Even if not the travesty that many think, Chicagos Haymarket trial surely included a kind of corruption of the justice system. That corruption is the sort that festers in any opportunity for the selfish ambitions of lawyers and judges to overtake the selflessness that their official duties high-mindedly suggest. In the light of intense public interest, judges sometimes strut a path that they hope will lead to higher office, prosecutors preen for the same reason, and both defense lawyers and their clients resort to political theater designed to advance their personal fame or broad causes rather than their legal interests. The Milwaukee story includes corruption of the justice system in the same sense and possibly to an even greater degree. Specifically, it ends in an appeal that leaves one queasy even today. No less than Chicagos own Clarence Darrow is a central figure in that unsettling appeal.
This book explores all of this.
Uncoupled from its day and details, the books story is a parable of the human frailty that necessarily weakens every link in any system of justice, including ours today. In its own time, the story concerned immigrants who were real or suspected anarchists. Thirty years later, after the next world war, it would have concerned actual and suspected communists, many of them also immigrants or the children of immigrants. Today, it might concern actual and suspected Islamist radicals, who again often are immigrants, the children of immigrants, or watching the West (and the United States especially) from afar.

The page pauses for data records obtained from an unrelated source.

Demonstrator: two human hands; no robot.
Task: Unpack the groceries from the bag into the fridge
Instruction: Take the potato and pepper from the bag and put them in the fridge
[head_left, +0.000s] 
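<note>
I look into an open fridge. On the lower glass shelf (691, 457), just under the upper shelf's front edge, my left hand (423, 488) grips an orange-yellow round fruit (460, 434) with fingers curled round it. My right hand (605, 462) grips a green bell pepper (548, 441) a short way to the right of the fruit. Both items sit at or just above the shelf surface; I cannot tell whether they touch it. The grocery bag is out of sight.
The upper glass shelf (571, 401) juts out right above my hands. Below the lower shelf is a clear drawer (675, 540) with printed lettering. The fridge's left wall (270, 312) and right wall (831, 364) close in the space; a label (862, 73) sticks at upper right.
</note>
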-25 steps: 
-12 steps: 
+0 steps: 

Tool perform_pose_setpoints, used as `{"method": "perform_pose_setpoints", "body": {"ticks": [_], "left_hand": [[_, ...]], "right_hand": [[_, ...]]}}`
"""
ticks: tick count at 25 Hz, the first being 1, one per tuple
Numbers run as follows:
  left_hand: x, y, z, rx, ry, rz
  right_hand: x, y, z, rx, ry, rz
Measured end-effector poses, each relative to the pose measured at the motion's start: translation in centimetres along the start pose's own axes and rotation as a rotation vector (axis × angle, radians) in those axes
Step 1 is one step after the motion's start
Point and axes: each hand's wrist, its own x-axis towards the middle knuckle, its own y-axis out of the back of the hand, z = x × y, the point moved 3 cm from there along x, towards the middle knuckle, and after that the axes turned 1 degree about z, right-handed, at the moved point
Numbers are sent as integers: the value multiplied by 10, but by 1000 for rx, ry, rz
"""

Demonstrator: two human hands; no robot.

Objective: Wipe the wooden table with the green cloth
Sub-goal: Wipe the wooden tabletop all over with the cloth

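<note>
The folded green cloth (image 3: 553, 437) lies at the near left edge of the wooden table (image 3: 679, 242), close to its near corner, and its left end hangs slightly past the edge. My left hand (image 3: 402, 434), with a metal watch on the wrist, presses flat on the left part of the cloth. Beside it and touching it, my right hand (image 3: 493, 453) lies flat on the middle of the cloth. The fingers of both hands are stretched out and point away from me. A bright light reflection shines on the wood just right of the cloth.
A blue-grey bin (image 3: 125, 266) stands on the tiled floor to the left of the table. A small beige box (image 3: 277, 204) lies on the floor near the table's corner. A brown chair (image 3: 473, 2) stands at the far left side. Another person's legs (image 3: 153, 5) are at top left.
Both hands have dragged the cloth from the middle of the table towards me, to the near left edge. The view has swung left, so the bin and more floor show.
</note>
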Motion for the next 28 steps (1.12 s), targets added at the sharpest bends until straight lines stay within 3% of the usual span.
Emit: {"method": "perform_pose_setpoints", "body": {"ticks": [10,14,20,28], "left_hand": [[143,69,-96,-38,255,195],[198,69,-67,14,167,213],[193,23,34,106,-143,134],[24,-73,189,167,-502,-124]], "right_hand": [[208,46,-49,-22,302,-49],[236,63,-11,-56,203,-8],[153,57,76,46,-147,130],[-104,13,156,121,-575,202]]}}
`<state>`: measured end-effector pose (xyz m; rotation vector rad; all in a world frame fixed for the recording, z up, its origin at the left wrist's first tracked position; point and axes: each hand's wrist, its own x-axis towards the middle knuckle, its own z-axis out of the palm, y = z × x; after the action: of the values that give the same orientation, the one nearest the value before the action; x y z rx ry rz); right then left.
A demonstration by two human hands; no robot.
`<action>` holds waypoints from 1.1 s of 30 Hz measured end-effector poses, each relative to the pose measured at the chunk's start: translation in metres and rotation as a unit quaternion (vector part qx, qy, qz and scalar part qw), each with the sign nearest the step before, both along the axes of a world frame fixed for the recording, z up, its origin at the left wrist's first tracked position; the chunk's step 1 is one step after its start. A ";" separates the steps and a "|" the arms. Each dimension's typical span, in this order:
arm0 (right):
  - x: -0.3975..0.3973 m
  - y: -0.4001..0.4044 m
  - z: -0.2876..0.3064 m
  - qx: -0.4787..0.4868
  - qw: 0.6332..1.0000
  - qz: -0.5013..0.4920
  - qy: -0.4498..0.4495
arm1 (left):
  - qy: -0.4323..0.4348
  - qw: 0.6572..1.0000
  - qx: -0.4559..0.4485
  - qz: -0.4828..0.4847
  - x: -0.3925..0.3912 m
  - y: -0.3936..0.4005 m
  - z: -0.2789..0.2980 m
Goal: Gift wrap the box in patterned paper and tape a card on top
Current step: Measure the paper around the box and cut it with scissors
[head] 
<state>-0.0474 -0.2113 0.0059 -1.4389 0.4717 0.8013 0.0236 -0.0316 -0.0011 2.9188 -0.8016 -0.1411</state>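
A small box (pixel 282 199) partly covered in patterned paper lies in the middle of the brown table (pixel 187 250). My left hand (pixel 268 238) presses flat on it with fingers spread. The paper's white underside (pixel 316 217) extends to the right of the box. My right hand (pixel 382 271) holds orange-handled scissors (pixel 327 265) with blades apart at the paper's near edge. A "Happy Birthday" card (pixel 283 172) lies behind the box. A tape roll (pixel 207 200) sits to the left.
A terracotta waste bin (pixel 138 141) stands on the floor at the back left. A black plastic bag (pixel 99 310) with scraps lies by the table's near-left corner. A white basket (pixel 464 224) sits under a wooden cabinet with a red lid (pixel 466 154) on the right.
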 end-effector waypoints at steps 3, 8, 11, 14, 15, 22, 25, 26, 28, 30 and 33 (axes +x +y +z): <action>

So the accidental details of characters, creed, and catalyst change over time. But the underlying flaws, even failings, of our institutions of criminal justice stubbornly resist rectification. In a land that proposes to dispense equal justice under law, the alienated newcomerthe other, whoever he or she is in a given dayremains at real risk of an outcome that has little to do with individual justice or even fair process and much to do with assuaging public fear and venting anger. The prejudices, superstitions, and plain fears that animated police officers, prosecutors, judges, and juries a century ago all persist today. Now, more than ten years after the September 11 attacks and the sometimes repressive or lawless responses of our institutions of criminal justice to those events, the parable is worth telling and remembering.
Beyond its value as parable, this story also has concrete historical importance. The most significant aspect is a previously unknown episode in which Americas greatest trial lawyer, Clarence Darrow, perhaps tried directly to corrupt the justice system. Questions about Darrows ethics and tactics are not new. He stood trial twice in Los Angeles on juror bribery charges after the 1912 McNamara brothers prosecution, and there are other documented, if hazier, incidents in which allegations arose about the lawfulness of his work. But no biographer or researcher ever has raised a question about his role in the 1918-19 appeal from the Milwaukee convictions of eleven Italians. While the evidence is not conclusive, it also is not weak: it begins with the sworn testimony of an ex-prosecutor who directly implicated himself in the illegal plot and continues with some corroboration of that lawyers testimony.